> [THE DATA]
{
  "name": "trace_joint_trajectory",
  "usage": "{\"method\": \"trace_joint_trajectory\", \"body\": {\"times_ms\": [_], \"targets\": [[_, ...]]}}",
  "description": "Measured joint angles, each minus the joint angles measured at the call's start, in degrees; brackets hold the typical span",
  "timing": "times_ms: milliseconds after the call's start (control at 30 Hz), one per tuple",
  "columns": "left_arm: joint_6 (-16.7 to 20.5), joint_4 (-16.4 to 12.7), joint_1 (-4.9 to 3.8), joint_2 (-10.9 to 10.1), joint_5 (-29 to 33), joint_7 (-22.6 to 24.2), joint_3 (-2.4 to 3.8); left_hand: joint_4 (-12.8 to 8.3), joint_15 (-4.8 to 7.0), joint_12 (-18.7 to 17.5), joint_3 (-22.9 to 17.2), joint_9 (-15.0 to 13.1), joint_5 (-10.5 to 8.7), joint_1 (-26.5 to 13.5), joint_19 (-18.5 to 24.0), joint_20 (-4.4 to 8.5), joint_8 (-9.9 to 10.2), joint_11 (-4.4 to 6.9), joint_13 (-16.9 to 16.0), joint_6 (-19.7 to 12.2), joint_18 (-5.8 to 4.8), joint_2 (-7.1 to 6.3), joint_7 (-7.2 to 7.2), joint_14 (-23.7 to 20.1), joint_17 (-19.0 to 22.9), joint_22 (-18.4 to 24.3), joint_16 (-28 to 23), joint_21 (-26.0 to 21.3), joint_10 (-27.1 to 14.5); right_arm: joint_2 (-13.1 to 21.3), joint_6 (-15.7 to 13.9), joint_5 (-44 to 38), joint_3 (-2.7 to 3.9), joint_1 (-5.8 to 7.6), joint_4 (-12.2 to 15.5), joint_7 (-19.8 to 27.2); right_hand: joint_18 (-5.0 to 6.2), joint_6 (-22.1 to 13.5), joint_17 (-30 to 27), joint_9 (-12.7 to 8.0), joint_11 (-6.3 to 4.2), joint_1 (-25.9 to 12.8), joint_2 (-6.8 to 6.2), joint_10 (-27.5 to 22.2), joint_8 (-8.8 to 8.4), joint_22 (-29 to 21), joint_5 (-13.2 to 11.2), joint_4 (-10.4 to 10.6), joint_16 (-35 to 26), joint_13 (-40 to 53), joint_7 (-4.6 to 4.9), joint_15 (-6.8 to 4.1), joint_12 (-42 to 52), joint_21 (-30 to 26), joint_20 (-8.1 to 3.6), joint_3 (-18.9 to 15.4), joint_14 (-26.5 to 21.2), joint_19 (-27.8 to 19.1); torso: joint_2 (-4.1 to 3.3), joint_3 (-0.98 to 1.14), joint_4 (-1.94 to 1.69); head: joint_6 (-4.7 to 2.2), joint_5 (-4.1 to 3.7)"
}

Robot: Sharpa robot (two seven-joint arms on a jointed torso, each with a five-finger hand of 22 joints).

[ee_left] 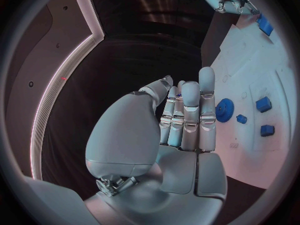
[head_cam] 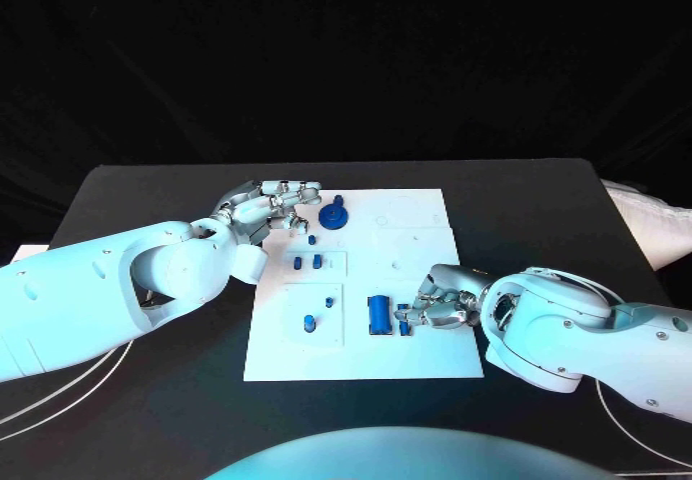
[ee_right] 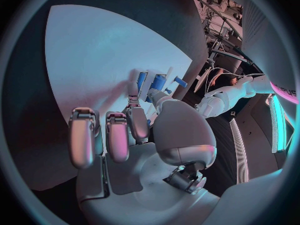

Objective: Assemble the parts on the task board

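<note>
Our right robot hand (head_cam: 433, 303) pinches the blue block (head_cam: 379, 315) near the task board's (head_cam: 418, 225) near edge; seating comes next. Left robot hand (head_cam: 271, 208) hovers empty, fingers apart, beside the gear (head_cam: 335, 216).

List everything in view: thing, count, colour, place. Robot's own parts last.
table: one, black, under everything.
task board: one, white, mid-table.
gear part: one, blue, board's far left corner, by the left hand.
small parts: about five, blue, on the board's left half.
block part: one, blue, near middle of board, at the right hand's fingertips.
left hand: one, silver, at the board's far left corner.
right hand: one, silver, over the board's right side.
</note>
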State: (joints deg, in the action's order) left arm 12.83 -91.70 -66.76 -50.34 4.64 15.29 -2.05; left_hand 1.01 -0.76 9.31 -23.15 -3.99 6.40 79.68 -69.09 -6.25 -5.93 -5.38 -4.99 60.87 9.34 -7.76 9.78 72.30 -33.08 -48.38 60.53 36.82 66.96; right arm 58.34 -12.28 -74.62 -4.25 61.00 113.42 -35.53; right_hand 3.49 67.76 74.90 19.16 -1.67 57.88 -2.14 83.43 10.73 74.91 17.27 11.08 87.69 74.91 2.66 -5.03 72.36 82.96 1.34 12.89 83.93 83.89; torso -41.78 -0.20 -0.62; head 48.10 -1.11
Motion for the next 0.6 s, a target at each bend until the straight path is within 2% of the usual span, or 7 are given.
{"method": "trace_joint_trajectory", "body": {"times_ms": [267,400,500,600], "targets": [[-0.1,0.0,0.00,0.0,0.0,-0.1,0.00,0.0,0.00,0.0,0.0,0.0,0.00,0.0,0.0,0.00,0.0,0.00,0.0,0.0,0.00,0.00,0.00,0.0,0.0,0.0,0.0,0.0,0.0,1.0,-0.1,-0.3,0.02,-0.01,0.4,0.1,0.00,0.0,0.0,0.3,-0.19,-0.9,-0.28,0.2,0.15,0.0,-0.6,0.7,0.2,0.0,-0.01,0.00,0.1,0.0,-0.21,-3.4,0.0,0.2,0.00,0.01,-0.01,0.02,0.08],[-0.1,0.0,0.00,0.0,0.0,-0.1,0.00,0.0,0.00,0.0,0.0,0.0,0.00,0.0,0.0,0.00,0.0,0.00,0.0,0.0,0.00,0.00,0.00,0.0,0.0,0.0,0.0,0.0,0.0,1.3,-0.1,-0.4,0.01,-0.02,0.4,0.2,0.00,0.0,0.0,0.5,-0.19,0.3,-1.28,0.2,0.33,0.0,-2.9,-0.5,0.2,0.0,-0.01,0.00,0.1,0.0,-0.21,-5.0,0.0,0.2,0.00,0.02,0.02,0.03,0.11],[-0.1,0.1,0.00,0.0,0.0,-0.2,0.00,0.0,0.00,0.0,0.0,0.0,0.00,0.0,0.0,0.00,0.0,0.00,0.0,0.0,0.00,0.00,0.00,0.0,0.0,0.0,0.0,0.0,0.0,1.5,-0.1,-0.5,0.01,-0.02,0.4,0.2,0.01,0.0,0.0,0.7,-0.19,2.8,-1.19,0.2,0.33,0.0,-4.8,-1.6,0.2,0.0,-0.01,0.00,0.1,0.0,-0.21,-6.1,0.0,0.2,0.00,0.02,0.02,0.03,0.09],[-0.1,0.1,0.00,0.0,0.0,-0.2,0.00,0.0,0.00,0.0,0.0,0.0,0.00,0.0,0.0,0.00,0.0,0.00,0.0,0.0,0.00,0.00,0.00,0.0,0.0,0.0,0.0,0.0,0.0,1.6,-0.5,-0.5,0.00,-0.02,0.2,0.5,0.00,-0.8,0.0,0.6,0.02,4.6,-1.17,0.0,0.25,0.0,-5.3,-2.5,0.1,0.0,0.28,0.00,-1.5,-0.1,-0.21,-6.9,0.0,0.2,0.02,0.02,0.02,-0.06,-0.02]]}}
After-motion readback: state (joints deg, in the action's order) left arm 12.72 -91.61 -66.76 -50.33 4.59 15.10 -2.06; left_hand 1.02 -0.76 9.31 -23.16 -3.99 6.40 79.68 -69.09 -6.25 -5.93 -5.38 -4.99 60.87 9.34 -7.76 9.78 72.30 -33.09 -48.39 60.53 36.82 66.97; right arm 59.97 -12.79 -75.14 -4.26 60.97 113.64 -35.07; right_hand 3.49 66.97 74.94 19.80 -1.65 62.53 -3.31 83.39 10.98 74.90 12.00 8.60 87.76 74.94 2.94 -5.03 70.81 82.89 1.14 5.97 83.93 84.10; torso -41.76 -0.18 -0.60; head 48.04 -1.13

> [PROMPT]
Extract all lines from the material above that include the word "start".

> [FINAL ANSWER]
  "description": "Measured joint angles, each minus the joint angles measured at the call's start, in degrees; brackets hold the typical span",
  "timing": "times_ms: milliseconds after the call's start (control at 30 Hz), one per tuple",

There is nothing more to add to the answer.